Activity: Every line of the data is to be retyped exactly.

Given data:
=== Section Start ===

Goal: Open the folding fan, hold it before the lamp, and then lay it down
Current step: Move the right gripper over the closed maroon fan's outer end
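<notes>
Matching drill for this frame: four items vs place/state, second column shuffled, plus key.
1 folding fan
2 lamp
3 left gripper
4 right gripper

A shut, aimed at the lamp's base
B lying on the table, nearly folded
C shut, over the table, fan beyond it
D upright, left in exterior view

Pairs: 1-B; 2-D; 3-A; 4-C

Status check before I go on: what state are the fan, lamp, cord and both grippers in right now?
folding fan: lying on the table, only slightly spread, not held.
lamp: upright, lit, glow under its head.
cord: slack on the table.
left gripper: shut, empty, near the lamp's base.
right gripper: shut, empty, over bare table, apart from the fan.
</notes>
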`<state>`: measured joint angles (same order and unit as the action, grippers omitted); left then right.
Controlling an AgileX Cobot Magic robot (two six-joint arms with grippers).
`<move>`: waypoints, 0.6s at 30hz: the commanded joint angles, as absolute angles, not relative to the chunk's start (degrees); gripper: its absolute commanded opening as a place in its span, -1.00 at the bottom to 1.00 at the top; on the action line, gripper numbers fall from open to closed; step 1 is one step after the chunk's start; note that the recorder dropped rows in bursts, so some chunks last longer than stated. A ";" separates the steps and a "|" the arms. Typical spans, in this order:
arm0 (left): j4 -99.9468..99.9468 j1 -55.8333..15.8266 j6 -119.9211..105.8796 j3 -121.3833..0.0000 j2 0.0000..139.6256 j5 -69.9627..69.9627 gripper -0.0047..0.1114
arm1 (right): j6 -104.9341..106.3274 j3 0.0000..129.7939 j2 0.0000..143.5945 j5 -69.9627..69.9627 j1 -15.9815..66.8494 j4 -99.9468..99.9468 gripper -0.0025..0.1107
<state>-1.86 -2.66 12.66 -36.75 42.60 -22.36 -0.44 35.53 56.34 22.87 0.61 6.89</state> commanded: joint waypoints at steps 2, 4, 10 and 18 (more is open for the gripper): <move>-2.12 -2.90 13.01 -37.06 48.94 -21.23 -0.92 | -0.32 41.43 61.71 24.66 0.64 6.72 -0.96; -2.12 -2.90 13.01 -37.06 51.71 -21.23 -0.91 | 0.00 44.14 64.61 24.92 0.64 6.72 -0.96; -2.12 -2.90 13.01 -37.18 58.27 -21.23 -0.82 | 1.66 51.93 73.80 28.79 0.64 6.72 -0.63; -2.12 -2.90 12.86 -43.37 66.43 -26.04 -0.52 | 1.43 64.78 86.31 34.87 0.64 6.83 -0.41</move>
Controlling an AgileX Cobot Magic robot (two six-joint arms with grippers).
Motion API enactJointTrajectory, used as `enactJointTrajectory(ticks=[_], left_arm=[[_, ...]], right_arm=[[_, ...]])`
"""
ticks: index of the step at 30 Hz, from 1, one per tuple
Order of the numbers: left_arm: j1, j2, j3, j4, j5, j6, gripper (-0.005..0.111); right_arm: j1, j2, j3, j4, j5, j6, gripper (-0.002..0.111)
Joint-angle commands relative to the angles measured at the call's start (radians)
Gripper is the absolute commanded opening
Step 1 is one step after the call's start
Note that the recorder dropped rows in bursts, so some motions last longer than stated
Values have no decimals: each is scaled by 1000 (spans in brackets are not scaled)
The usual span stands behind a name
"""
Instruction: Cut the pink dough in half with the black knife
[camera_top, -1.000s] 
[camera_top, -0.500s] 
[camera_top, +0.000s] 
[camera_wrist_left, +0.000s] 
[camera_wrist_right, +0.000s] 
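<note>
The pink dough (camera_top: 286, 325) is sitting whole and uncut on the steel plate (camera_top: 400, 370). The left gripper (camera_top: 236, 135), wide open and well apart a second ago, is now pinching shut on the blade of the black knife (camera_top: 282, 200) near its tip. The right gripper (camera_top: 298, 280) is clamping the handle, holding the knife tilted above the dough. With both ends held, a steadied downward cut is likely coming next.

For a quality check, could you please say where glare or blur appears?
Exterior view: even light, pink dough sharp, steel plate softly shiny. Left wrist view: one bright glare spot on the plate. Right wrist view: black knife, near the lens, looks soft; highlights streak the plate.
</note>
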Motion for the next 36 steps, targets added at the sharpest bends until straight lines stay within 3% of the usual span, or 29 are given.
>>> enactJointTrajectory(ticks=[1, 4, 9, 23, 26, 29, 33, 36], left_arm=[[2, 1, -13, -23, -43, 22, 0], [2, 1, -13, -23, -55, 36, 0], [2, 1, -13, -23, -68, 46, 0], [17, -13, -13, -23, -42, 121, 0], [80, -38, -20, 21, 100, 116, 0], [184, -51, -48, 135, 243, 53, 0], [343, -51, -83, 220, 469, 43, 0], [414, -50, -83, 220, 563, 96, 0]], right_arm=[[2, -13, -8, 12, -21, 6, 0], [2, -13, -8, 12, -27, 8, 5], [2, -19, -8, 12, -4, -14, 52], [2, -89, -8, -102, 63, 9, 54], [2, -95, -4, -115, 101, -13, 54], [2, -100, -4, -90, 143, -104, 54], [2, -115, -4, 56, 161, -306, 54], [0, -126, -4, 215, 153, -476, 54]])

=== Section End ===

Output of the task:
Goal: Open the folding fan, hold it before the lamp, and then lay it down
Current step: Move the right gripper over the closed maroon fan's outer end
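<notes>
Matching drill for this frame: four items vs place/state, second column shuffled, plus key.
1 folding fan
2 lamp
3 left gripper
4 right gripper

A shut, aimed at the lamp's base
B lying on the table, nearly folded
C shut, over the table, fan beyond it
D upright, left in exterior view

Pairs: 1-B; 2-D; 3-A; 4-C

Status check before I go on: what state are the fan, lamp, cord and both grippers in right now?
folding fan: lying on the table, only slightly spread, not held.
lamp: upright, lit, glow under its head.
cord: slack on the table.
left gripper: shut, empty, near the lamp's base.
right gripper: shut, empty, over bare table, apart from the fan.
</notes>
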`<state>`: measured joint angles (same order and unit as the action, grippers omitted); left then right.
Controlling an AgileX Cobot Magic robot (two six-joint arms with grippers).
`<move>`: waypoints, 0.6s at 30hz: the commanded joint angles, as absolute angles, not relative to the chunk's start (degrees); gripper: its absolute commanded opening as a place in its span, -1.00 at the bottom to 1.00 at the top; on the action line, gripper numbers fall from open to closed; step 1 is one step after the chunk's start; note that the recorder dropped rows in bursts, so some chunks last longer than stated. A ";" separates the steps and a "|" the arms. Typical spans, in this order:
arm0 (left): j4 -99.9468..99.9468 j1 -55.8333..15.8266 j6 -119.9211..105.8796 j3 -121.3833..0.0000 j2 0.0000..139.6256 j5 -69.9627..69.9627 gripper -0.0047..0.1114
arm1 (right): j6 -104.9341..106.3274 j3 0.0000..129.7939 j2 0.0000..143.5945 j5 -69.9627..69.9627 j1 -15.9815..66.8494 j4 -99.9468..99.9468 gripper -0.0025..0.1107
<state>-1.86 -2.66 12.66 -36.75 42.60 -22.36 -0.44 35.53 56.34 22.87 0.61 6.89</state> commanded: joint waypoints at steps 2, 4, 10 and 18 (more is open for the gripper): <move>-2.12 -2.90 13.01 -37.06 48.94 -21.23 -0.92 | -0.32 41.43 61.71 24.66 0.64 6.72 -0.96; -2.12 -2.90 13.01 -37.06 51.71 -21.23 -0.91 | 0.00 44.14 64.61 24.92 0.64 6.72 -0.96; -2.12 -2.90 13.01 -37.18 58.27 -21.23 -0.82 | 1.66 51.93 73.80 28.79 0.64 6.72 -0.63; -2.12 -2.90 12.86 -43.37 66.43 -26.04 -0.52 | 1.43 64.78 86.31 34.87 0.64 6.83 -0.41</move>
Controlling an AgileX Cobot Magic robot (two six-joint arms with grippers).
Motion API enactJointTrajectory, used as `enactJointTrajectory(ticks=[_], left_arm=[[_, ...]], right_arm=[[_, ...]])`
"""
ticks: index of the step at 30 Hz, from 1, one per tuple
Order of the numbers: left_arm: j1, j2, j3, j4, j5, j6, gripper (-0.005..0.111); right_arm: j1, j2, j3, j4, j5, j6, gripper (-0.002..0.111)
Joint-angle commands relative to the angles measured at the call's start (radians)
Gripper is the absolute commanded opening
Step 1 is one step after the call's start
Note that the recorder dropped rows in bursts, so some motions last longer than stated
Values have no decimals: each is scaled by 1000 (spans in brackets are not scaled)
The usual span stands behind a name
"""
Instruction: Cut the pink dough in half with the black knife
[camera_top, -1.000s] 
[camera_top, -0.500s] 
[camera_top, +0.000s] 
[camera_wrist_left, +0.000s] 
[camera_wrist_right, +0.000s] 
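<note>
The pink dough (camera_top: 286, 325) is sitting whole and uncut on the steel plate (camera_top: 400, 370). The left gripper (camera_top: 236, 135), wide open and well apart a second ago, is now pinching shut on the blade of the black knife (camera_top: 282, 200) near its tip. The right gripper (camera_top: 298, 280) is clamping the handle, holding the knife tilted above the dough. With both ends held, a steadied downward cut is likely coming next.

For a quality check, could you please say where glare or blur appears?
Exterior view: even light, pink dough sharp, steel plate softly shiny. Left wrist view: one bright glare spot on the plate. Right wrist view: black knife, near the lens, looks soft; highlights streak the plate.
</note>
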Motion for the next 36 steps, targets added at the sharpest bends until straight lines stay within 3% of the usual span, or 29 are given.
>>> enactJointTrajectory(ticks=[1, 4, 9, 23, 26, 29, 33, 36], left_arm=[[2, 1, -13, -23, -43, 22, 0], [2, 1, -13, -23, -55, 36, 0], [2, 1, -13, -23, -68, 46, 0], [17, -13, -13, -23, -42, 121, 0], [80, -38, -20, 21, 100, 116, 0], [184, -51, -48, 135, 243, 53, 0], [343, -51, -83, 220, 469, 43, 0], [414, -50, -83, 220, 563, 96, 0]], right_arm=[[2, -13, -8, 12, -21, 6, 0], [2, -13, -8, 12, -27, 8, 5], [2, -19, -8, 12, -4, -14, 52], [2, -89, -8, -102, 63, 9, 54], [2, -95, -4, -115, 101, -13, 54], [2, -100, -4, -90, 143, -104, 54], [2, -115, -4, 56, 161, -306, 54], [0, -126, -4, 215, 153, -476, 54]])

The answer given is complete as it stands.